■ TASK GOAL
No output is needed beyond the number of lines in the listing that contain the word "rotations".

■ PROVIDED RECORDS
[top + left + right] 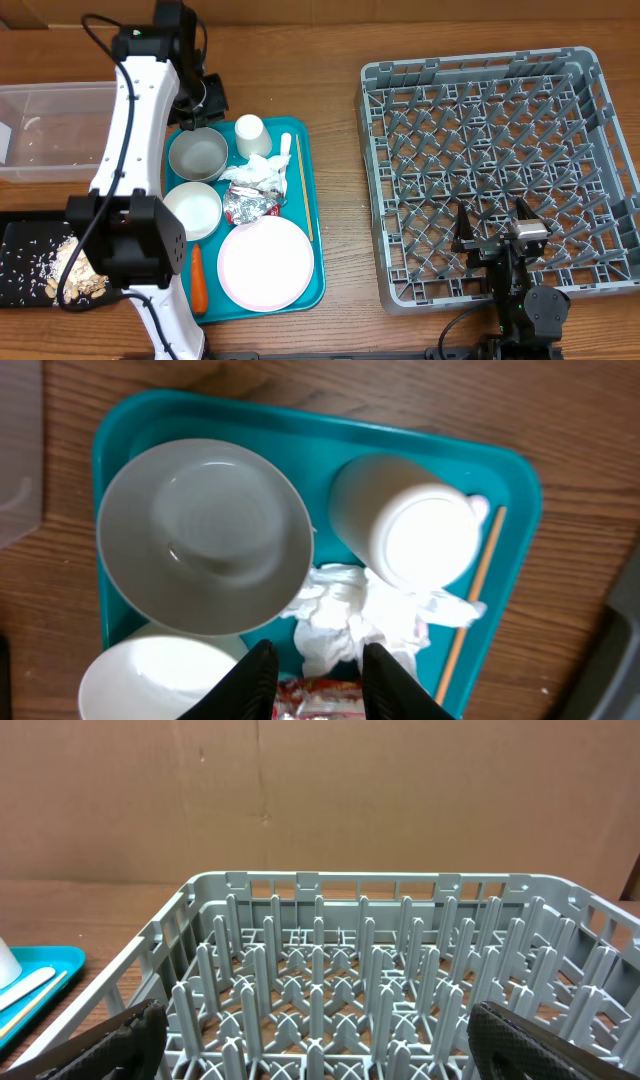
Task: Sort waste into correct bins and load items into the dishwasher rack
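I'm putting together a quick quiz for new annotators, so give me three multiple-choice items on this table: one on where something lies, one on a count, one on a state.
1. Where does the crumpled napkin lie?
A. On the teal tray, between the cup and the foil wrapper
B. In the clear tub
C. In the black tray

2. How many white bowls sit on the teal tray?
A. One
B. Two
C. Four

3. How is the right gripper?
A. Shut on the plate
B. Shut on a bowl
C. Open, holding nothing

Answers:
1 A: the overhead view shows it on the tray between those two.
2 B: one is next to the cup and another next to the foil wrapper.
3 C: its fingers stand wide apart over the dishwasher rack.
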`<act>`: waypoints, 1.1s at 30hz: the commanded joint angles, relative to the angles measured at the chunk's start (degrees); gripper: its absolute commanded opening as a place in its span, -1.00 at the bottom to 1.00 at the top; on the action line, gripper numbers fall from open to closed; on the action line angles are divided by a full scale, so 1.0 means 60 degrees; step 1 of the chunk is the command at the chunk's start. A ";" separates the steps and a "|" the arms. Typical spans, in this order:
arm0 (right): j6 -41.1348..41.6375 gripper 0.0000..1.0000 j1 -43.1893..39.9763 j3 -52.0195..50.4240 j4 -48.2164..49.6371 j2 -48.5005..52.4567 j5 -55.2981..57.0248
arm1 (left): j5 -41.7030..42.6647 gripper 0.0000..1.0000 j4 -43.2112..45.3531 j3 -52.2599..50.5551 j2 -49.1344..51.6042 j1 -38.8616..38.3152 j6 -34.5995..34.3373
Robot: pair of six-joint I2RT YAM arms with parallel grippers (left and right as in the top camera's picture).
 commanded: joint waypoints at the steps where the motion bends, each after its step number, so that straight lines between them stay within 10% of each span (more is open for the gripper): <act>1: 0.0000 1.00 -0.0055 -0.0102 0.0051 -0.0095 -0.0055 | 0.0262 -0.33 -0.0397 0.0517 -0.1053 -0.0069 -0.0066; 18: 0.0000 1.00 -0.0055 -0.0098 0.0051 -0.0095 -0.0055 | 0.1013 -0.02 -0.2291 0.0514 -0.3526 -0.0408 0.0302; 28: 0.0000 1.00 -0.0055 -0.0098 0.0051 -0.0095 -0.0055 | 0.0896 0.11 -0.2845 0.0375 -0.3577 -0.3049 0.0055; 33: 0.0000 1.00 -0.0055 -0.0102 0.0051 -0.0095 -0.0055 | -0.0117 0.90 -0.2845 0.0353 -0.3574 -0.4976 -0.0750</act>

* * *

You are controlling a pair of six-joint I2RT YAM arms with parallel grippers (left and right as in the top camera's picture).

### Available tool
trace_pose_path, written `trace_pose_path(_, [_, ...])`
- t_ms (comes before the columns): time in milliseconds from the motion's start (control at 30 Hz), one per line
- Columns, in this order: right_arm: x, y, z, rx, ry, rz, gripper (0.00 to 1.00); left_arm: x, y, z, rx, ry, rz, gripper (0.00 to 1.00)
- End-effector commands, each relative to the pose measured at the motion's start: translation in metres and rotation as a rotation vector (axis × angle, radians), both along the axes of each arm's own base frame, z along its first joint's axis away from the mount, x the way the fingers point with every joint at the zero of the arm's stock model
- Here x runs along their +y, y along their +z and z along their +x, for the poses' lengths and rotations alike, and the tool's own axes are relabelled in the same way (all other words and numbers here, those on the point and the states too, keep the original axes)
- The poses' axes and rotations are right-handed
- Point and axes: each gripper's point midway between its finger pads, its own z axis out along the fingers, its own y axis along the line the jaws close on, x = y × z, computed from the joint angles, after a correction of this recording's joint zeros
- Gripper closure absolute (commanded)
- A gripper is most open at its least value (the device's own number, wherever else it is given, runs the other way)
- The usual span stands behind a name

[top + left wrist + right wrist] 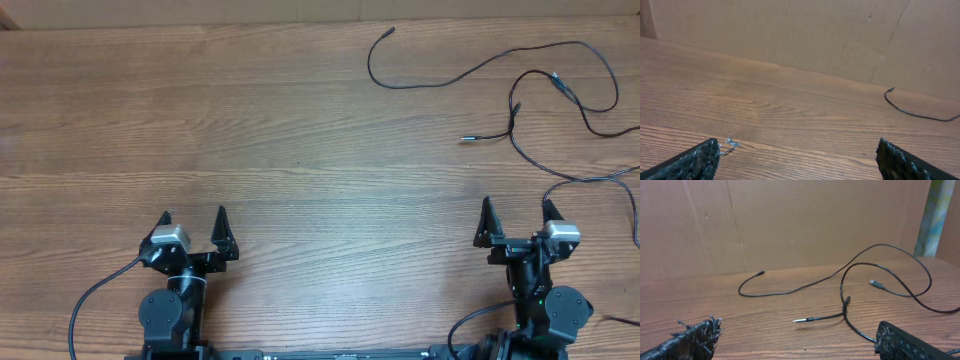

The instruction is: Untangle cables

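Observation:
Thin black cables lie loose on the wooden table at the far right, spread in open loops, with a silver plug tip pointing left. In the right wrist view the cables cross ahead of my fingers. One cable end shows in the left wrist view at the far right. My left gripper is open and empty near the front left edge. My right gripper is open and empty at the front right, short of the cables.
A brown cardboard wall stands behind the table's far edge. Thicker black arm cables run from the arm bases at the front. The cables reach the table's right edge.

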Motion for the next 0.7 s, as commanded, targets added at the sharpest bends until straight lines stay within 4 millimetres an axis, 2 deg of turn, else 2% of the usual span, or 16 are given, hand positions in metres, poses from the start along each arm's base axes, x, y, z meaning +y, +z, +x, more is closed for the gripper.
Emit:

■ PROBLEM SOLUTION
2